Bike Sharing Coming Soon To San Francisco

SF To Give Bike Sharing A Ride

Fact: Bikes can be expensive.

This expense can be easily justified of you're one of those people who rides a bike to get wherever they need to go virtually every day. But what if you only use a bike every so often and, like most self-respecting locals, you wouldn't be caught dead on a rental?

Come next year, that quandary may be a thing of the past. As SF Citizen noted on Tuesday morning, SFMTA recently announced the details of its plan to bring bike sharing to San Francisco.

Bike sharing programs are becoming increasingly popular institutions in major cities around the world. The programs generally work on a membership basis--once users sign up, they can check out a bike from an automated station, ride wherever they need to go and then return the bike to any station throughout the city.

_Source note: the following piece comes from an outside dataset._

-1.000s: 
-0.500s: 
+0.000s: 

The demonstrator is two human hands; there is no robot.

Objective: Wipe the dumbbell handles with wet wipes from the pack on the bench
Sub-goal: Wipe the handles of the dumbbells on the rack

Think Zipcar, but without the car.

Our bike sharing program, which SFMTA will run in conjunction with the Bay Area Air Quality Management District, will consist of approximately 500 bikes parked at 50 solar-powered, energy self-sufficient stations around SoMa and the Financial District.

SFMTA explains:

As the San Francisco Bicycle Sharing Pilot Service Area map presents...the pilot service area will be centered in San Francisco's employment- and transit-rich Downtown/SOMA corridor between the Financial District, Market Street and the Transbay and Caltrain terminals. This area is notably flat, has the densest bikeway network coverage in San Francisco and enjoys the highest levels of cycling, yet those who commute by transit from cities to the east and south encounter difficulties bringing a bicycle with them on BART or Caltrain. Much of San Francisco's densely urbanized northeastern quadrant is similarly well-suited to bicycle sharing.

SFMTA's $7.9 million pilot program will roll out in conjunction with several similar bike sharing efforts in South Bay cities such as Mountain View, Palo Alto, Redwood City and San Jose.

A vendor for the program hasn't been selected and, as such, prices have yet to be set. However, costs are expected to fall in line with other bike sharing programs around the country, which range between about $45 and $75 a year.

San Francisco's program is relatively small-scale compared to similar ones in other cities. The New York City bike sharing program, pushed heavily by Mayor Michael Bloomberg, will encompass 10,000 bikes at 600 stations and is expected to go live around the same time as San Francisco.

The small size of San Francisco's program is largely due to it debuting as a pilot; its details can be continually tweaked by city officials. "As a planner, one of the interesting things about this project is that there will be a lot of data about how bikes are being used," SFMTA Senior Planner Heath Maddox told Mashable. "It would tell us where the high demand corridors are, and we could plan network improvements accordingly, not just for users of the bicycle program but for anybody riding a bike in the area."

One of the biggest issues in maintaining a functioning bike sharing program is ensuring the bikes don't get stolen and remain in good, working order. With Velib, Paris' venture that's served as a model for many of the programs developed since its launch in 2007, a full 80 percent of its over 20,000 bicycles have either been stolen or vandalized. At a cost of $3,500 per bike, than can become a prohibitively heavy expense.

SFMTA spokesman Paul Rose said he doesn't expect theft to be a major issue in San Francisco, because stealing shared bikes in most North American cities is uncommon. "All the leading technology and service providers in bike sharing have bikes and stations that are designed and built specifically to guard against theft and vandalism," said Rose. "Bikes are attached with very robust locking mechanisms to individual docks that are attached to station platforms."

Not only will the bikes be equipped with GPS, which could be used in their recovery in the event of theft, but they will be comprised of non-standard parts so stealing a bike to disassemble it and sell the pieces on the black market would hopefully prove impractical. In a city as notorious for bike theft as San Francisco, the efficacy of those anti-theft measures will be tested the moment the bikes hit the streets.

San Francisco's program was initially going to be run as a public/private partnership between SFMTA and media communications giant Clear Channel. Revenue from advertising placed on bike stations, and the bikes themselves, would subsidize the cost of running the program. However, when Clear Channel pulled out in 2009 citing economic factors, the city was left finance the program entirely with public funds.

The city's bike sharing program is expected to debut sometime next spring.